TASK GOAL =>
Repeat nothing but the lines below running from the one containing "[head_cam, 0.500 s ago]" to the one containing "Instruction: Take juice". Keep both end lines.

SUPPLIED RECORDS =>
——

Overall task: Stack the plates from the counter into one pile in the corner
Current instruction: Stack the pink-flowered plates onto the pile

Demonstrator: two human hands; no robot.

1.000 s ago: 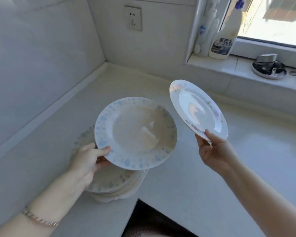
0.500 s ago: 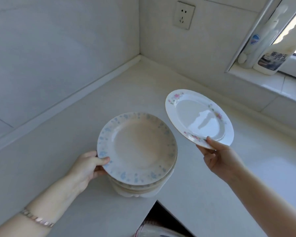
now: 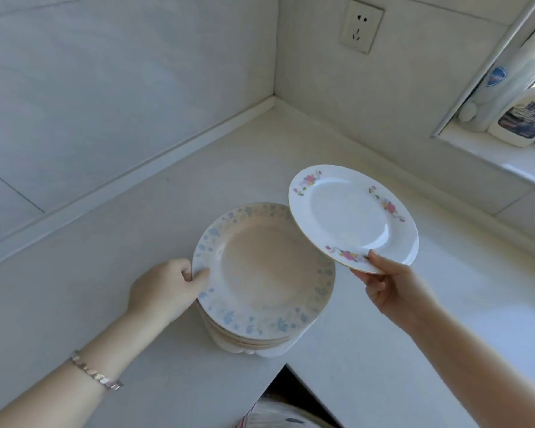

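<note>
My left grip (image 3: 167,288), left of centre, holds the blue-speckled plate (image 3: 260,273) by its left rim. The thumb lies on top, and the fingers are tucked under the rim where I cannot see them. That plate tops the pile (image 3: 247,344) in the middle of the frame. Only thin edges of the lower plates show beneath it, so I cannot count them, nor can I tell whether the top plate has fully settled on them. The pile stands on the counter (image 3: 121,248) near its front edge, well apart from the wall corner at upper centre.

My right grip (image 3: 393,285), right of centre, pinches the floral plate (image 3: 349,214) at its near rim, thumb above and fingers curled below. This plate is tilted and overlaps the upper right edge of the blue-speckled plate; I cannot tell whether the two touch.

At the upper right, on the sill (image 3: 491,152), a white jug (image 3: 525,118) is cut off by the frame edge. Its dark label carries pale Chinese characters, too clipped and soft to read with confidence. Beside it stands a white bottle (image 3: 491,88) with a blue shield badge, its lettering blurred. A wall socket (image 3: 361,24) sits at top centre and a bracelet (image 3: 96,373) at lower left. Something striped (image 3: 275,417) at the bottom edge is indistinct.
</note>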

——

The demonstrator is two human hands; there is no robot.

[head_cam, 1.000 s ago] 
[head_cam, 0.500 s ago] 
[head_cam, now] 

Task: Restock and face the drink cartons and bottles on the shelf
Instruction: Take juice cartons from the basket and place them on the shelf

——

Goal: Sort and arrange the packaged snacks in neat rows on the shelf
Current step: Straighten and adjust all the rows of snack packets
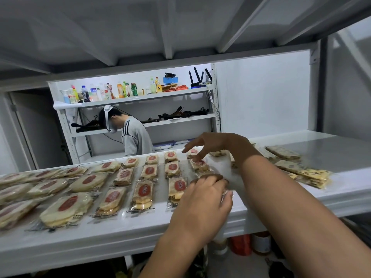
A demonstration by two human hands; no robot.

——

SOLUTION FOR THIS EXERCISE =>
[head_cam, 0.500 s ago] 
[head_cam, now] 

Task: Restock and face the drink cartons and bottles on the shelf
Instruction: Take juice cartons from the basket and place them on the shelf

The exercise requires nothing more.